§ WHAT IS NEEDED: Return a copy of each line in the listing that includes the word "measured".
--- START ---
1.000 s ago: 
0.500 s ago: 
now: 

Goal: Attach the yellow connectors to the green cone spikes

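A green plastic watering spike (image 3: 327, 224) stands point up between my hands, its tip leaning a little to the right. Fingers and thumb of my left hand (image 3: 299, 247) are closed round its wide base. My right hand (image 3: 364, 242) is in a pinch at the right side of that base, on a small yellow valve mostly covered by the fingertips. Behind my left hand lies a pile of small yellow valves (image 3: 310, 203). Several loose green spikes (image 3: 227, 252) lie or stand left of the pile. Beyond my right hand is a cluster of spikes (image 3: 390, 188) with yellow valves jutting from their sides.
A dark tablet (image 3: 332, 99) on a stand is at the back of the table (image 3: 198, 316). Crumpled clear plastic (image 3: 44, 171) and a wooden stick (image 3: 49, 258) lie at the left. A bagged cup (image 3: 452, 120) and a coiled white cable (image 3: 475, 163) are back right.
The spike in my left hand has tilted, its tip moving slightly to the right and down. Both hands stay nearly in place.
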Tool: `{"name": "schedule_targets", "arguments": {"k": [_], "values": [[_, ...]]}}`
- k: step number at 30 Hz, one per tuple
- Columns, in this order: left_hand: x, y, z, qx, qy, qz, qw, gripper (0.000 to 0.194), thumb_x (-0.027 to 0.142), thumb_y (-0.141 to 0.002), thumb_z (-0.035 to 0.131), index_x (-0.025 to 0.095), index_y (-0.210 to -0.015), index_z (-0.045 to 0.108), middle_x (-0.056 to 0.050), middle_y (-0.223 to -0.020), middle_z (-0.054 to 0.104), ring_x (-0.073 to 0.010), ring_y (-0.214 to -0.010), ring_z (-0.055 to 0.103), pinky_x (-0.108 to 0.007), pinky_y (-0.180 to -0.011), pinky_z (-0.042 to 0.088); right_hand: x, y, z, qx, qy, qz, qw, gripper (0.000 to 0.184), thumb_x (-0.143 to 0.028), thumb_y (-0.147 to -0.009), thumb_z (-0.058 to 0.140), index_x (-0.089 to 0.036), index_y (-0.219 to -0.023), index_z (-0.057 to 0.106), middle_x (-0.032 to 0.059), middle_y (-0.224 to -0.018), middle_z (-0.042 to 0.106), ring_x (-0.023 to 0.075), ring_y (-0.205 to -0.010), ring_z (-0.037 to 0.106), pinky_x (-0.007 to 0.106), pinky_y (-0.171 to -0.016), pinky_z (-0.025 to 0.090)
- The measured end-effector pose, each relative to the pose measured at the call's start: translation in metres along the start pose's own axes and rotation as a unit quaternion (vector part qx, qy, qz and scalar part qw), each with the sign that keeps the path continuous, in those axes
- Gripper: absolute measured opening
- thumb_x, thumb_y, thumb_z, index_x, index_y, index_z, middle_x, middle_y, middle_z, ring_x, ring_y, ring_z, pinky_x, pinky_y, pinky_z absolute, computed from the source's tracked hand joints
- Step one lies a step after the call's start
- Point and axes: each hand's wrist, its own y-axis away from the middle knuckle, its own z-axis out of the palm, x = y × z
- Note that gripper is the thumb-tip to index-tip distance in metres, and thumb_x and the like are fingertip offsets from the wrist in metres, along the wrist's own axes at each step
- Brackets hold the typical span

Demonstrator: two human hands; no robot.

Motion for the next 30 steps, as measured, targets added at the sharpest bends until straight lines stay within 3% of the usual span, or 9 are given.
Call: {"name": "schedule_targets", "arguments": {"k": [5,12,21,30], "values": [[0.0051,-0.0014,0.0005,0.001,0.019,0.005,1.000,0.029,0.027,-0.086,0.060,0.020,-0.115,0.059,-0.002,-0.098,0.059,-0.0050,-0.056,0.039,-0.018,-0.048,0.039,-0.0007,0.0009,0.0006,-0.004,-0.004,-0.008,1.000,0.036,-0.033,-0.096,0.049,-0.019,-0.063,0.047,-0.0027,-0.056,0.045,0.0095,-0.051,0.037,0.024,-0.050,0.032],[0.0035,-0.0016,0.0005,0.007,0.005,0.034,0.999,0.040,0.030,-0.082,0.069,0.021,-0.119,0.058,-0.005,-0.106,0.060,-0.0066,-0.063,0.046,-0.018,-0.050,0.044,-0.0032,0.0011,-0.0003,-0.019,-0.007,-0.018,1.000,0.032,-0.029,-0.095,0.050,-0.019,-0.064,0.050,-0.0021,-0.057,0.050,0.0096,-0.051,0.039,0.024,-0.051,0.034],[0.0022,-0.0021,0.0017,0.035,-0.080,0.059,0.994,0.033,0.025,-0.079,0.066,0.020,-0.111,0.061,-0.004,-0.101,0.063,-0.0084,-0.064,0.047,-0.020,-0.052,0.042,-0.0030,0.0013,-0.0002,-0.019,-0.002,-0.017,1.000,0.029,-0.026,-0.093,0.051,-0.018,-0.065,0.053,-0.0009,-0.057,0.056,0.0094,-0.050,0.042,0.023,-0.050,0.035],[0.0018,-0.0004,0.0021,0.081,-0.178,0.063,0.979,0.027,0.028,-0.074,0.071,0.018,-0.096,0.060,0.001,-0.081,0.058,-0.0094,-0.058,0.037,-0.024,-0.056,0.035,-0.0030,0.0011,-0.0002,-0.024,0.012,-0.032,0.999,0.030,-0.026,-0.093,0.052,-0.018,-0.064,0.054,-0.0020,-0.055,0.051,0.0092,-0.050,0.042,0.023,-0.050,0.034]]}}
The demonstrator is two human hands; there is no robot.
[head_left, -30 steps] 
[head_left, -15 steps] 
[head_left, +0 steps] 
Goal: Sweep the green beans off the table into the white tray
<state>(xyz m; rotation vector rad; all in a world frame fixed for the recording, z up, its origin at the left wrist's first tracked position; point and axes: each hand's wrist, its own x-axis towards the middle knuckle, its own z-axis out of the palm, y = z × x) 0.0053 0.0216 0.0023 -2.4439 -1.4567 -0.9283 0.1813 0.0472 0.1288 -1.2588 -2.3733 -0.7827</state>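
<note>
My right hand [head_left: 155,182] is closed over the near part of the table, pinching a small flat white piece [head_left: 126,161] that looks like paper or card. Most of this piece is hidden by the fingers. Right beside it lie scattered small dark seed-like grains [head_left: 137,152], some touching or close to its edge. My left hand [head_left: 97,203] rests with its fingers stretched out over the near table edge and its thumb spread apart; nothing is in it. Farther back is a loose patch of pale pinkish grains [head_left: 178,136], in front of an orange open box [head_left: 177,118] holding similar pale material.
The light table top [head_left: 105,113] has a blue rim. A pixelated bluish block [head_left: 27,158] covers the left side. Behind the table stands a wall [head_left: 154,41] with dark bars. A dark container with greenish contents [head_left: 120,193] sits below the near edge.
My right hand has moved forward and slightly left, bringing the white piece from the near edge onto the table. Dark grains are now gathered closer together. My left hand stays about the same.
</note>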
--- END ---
§ SOLUTION TO THIS TASK:
- The measured end-effector pose, each relative to the pose measured at the call's start: translation in metres along the start pose's own axes and rotation as a unit quaternion (vector part qx, qy, qz and scalar part qw), each with the sign that keeps the path continuous, in those axes
- Gripper: absolute measured opening
Motion for the next 30 steps, as measured, targets added at the sharpest bends until straight lines stay within 3% of the usual span, or 9 are given.

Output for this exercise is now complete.